TASK DIRECTIONS: Look below for the line that has "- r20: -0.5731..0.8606". Set down the lines from there through the line that has "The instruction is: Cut", exactly as written.

__________________________________________________

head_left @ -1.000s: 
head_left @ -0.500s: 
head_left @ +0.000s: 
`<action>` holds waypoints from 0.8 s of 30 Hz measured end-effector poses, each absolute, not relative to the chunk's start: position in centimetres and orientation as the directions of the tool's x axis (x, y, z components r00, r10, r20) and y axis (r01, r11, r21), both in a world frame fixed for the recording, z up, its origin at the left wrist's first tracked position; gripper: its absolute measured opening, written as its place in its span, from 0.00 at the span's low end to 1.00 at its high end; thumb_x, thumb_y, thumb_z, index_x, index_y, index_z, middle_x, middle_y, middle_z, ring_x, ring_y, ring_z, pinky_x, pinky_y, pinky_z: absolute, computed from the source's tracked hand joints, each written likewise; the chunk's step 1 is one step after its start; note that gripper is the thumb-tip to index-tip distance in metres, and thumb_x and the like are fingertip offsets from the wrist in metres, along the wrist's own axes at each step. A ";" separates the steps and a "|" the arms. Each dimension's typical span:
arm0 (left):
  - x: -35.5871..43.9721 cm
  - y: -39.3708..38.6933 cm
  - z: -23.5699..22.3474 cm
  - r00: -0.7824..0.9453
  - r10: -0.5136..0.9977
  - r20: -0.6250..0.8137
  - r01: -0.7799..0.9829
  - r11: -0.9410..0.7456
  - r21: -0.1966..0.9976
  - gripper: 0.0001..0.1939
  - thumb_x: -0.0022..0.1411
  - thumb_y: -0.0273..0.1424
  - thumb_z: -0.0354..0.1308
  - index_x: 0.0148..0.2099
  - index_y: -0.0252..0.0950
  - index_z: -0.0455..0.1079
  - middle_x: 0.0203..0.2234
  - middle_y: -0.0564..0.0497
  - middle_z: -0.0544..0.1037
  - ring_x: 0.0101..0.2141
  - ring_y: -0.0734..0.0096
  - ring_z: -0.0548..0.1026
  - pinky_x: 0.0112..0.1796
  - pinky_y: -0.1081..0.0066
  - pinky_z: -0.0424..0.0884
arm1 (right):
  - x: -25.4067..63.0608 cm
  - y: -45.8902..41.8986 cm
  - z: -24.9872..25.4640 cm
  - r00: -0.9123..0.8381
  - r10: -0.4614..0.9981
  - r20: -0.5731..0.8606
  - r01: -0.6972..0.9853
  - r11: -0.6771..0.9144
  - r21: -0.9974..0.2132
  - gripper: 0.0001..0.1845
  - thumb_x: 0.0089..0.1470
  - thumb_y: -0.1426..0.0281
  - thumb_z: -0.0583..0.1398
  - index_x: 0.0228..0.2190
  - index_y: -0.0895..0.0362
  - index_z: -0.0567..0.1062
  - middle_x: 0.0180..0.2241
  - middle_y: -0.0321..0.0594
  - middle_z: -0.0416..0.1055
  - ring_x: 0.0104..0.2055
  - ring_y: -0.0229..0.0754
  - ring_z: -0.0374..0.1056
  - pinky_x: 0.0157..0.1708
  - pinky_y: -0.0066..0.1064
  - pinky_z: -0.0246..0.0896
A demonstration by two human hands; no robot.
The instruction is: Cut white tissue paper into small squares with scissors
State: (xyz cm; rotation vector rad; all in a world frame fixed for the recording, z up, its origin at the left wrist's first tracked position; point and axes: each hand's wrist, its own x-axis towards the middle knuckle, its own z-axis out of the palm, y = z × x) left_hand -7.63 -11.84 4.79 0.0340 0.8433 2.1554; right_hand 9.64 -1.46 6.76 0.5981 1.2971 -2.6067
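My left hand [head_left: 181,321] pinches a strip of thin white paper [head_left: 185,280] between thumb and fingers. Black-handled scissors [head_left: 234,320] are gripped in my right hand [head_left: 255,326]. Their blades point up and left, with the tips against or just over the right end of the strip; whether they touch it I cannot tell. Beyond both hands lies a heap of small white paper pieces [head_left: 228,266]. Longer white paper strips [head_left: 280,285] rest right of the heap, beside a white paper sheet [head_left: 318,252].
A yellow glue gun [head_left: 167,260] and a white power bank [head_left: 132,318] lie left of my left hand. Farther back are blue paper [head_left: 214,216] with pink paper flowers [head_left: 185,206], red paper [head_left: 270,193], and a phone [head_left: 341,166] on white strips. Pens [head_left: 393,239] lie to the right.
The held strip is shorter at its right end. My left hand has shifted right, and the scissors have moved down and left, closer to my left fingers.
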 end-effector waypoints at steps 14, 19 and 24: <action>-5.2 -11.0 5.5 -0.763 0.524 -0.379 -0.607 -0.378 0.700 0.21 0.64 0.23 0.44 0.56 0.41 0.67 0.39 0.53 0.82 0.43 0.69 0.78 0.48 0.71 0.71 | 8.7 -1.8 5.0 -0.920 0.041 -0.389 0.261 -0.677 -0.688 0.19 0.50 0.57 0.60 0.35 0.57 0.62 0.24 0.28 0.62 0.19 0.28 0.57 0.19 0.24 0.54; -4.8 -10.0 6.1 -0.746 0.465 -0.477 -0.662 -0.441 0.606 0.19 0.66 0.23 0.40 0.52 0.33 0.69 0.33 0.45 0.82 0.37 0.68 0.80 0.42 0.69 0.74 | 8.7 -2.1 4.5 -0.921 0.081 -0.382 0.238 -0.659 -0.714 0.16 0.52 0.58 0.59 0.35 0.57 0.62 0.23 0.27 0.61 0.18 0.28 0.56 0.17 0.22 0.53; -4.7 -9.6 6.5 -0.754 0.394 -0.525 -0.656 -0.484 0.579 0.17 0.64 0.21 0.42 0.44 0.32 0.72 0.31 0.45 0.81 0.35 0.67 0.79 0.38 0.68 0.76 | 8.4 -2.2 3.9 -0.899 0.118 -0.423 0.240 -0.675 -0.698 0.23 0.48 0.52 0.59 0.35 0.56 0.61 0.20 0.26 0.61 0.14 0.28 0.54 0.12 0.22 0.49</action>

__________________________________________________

ANSWER TO THIS EXERCISE:
  - r20: -0.5731..0.8606
  - r01: -0.6972..0.9853
  - r11: -0.6771..0.9144
  - r21: -0.9974..0.2132
  - gripper: 0.0001..0.1845
  - thumb_x: 0.0089..0.1470
  - thumb_y: -0.1426..0.0281
  - thumb_z: -0.0583..0.1398
  - index_x: 0.0228..0.2190
  - index_y: -0.0895..0.0362
  - index_z: -0.0567..0.1062
  - middle_x: 0.0180..0.2241
  - middle_y: -0.0321..0.0594
  - middle_z: -0.0416..0.1055
  - ring_x: 0.0104..0.2055
  - ring_y: -0.0229..0.0754
  - ring_z: -0.0374..0.1056
  - pinky_x: 0.0157..0.1708
  - pinky_y: -0.0066..0.1064
  - pinky_z: -0.0246..0.0896
A demonstration by two human hands; no robot.
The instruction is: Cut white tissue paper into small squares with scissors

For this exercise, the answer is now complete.